The US national debt crisis is a complex and multifaceted issue with far-reaching implications. Defense spending, social safety net outlays, and tax cuts are significant drivers of debt growth, while political discord and de-dollarization efforts pose additional challenges. Addressing this crisis requires a combination of fiscal reforms, economic growth strategies, and international cooperation. Failure to act could result in severe economic and geopolitical consequences, both domestically and globally. As the debt continues to rise, it is imperative that policymakers take decisive action to ensure a sustainable and stable economic future for the United States.
The Growing U.S. National Debt: Analysis, Implications, and Future Projections
The U.S. national debt has become a critical issue, drawing increasing attention due to its unprecedented levels and the higher interest rate environment that magnifies the challenge of debt repayment. As of mid-2024, the national debt stands at over $34 trillion, having doubled over the past 15 years. This document aims to provide an in-depth analysis of the current state of the national debt, its implications, and future projections, backed by the latest data and insights from various sources.
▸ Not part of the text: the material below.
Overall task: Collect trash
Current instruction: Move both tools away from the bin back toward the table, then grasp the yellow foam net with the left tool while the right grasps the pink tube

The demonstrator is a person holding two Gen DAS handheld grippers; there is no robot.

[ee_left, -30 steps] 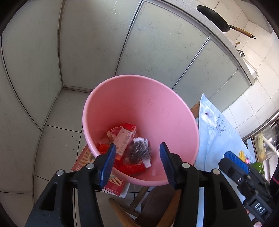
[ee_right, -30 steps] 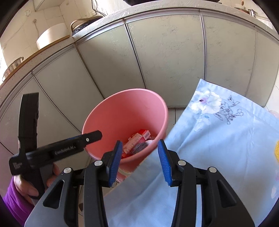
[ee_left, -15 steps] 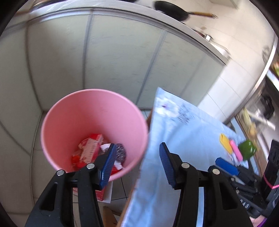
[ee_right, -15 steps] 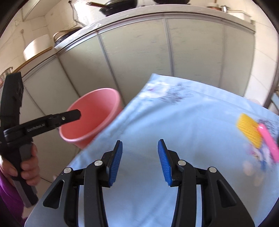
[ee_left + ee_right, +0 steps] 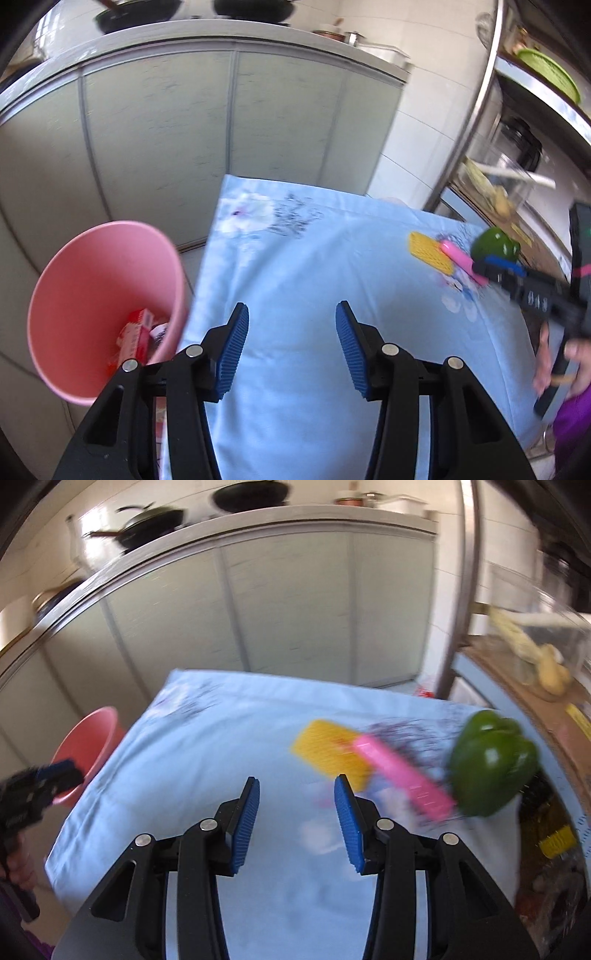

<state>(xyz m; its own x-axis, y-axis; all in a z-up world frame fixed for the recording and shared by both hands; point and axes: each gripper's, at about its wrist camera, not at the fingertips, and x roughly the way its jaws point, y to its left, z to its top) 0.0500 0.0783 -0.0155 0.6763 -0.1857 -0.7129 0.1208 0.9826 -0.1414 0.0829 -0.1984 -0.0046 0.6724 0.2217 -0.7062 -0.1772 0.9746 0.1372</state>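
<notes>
A pink bin [image 5: 103, 295] stands on the floor left of the table, with red packaging [image 5: 135, 339] and other trash inside. My left gripper [image 5: 291, 347] hangs open over the blue flowered cloth [image 5: 314, 258], just right of the bin's rim, with nothing between its fingers. My right gripper [image 5: 297, 823] is open and empty above the cloth. Just beyond it lie a yellow brush head [image 5: 328, 749] with a pink handle [image 5: 402, 779], and a green bell pepper [image 5: 491, 764] at the right. The bin [image 5: 88, 746] shows far left there.
Grey cabinet doors [image 5: 221, 129] run behind the table under a counter with black pans [image 5: 251, 494]. A metal shelf post [image 5: 465, 590] and a cluttered shelf stand at the right. A hand [image 5: 576, 354] and purple sleeve hold the right gripper.
Both views have swung right, away from the bin and over the table. The bin has slid to the left edge. The brush and the pepper have come close in front of the right gripper.
</notes>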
Image: Federal debt to GDP 1974 to 2054 – Source: 1974-2023, Federal Reserve Bank of St. Louis. Projections 2024-2054: CBO: Congressional Budget Office. Federal debt held by the public does not include Treasury obligations held by the Federal Reserve. Data as of February 2024. *Projected Debt-to-GDP ratios.
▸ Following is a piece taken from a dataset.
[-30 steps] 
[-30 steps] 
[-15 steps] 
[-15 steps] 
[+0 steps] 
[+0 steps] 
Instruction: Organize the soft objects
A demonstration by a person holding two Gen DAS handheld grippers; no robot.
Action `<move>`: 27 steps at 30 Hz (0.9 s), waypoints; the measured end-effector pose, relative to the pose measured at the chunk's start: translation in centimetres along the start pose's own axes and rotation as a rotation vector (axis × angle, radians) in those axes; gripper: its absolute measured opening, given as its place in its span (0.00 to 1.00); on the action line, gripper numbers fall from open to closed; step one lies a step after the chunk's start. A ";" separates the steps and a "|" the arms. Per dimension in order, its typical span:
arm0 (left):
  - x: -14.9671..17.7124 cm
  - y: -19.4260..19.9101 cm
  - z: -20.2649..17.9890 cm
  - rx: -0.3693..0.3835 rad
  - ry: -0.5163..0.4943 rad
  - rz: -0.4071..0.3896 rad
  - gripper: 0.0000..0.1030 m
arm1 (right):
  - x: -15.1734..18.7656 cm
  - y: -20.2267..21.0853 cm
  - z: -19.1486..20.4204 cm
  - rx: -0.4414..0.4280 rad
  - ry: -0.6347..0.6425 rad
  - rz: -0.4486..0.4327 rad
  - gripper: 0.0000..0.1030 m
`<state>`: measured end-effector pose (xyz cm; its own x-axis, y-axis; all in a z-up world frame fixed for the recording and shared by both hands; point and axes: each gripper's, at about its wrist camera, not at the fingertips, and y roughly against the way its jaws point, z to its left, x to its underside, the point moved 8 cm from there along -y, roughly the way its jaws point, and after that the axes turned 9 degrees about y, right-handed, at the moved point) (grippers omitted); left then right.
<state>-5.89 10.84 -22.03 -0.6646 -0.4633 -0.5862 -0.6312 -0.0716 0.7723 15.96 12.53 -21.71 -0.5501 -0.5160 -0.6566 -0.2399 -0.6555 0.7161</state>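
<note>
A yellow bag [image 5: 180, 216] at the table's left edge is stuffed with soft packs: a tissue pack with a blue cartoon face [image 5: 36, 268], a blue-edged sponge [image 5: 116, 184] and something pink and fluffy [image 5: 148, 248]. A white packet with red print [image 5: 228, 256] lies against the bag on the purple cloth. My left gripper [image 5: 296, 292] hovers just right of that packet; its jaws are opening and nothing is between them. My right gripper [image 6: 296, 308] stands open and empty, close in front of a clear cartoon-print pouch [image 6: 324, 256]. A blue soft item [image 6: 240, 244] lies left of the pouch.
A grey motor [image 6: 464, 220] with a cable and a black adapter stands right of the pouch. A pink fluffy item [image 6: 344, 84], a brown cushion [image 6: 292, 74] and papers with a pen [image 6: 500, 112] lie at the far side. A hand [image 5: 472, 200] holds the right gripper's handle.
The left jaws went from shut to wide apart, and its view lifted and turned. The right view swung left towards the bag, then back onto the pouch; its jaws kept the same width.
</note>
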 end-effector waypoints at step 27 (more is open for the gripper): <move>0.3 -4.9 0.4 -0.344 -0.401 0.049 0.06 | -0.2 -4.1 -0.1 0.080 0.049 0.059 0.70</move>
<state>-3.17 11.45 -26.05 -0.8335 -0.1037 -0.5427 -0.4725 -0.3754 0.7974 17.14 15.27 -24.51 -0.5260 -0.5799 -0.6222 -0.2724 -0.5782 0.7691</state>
Historical Context of the U.S. National Debt
Evolution of the Debt
The U.S. national debt has accumulated over decades due to various factors such as wars, economic recessions, tax cuts, and increased government spending. Significant spikes in the debt were observed during major events like the World Wars, the Great Depression, the Vietnam War, and the 2008 financial crisis. More recently, the COVID-19 pandemic led to substantial government spending on relief measures, further exacerbating the debt situation.
Key Events Impacting Debt Levels
- World War II: The national debt surged as the U.S. financed its military efforts.
- 1980s Reagan Era: Tax cuts combined with increased defense spending led to significant debt growth.
- 2008 Financial Crisis: Massive stimulus packages and bailouts contributed to a sharp increase in debt.
- COVID-19 Pandemic: Trillions in relief spending added to the debt .
Current Debt Situation
Debt Composition
As of June 2024, the U.S. Treasury reports that the total public debt stands at approximately $34.56 trillion. This debt is composed of debt held by the public and intragovernmental holdings. Debt held by the public amounts to around $25.5 trillion, while intragovernmental holdings total about $9.1 trillion.
Interest Rates and Debt Servicing
One of the major challenges with the growing national debt is the cost of servicing it. The average interest rate on federal debt has increased significantly, reaching 3.23% as of April 2024. This increase is largely driven by the Federal Reserve’s monetary policy actions to combat inflation, which has seen the federal funds rate rise by over 5% from near zero between March 2022 and July 2023. Higher interest rates mean higher interest payments, which in turn require further debt issuance to cover these costs.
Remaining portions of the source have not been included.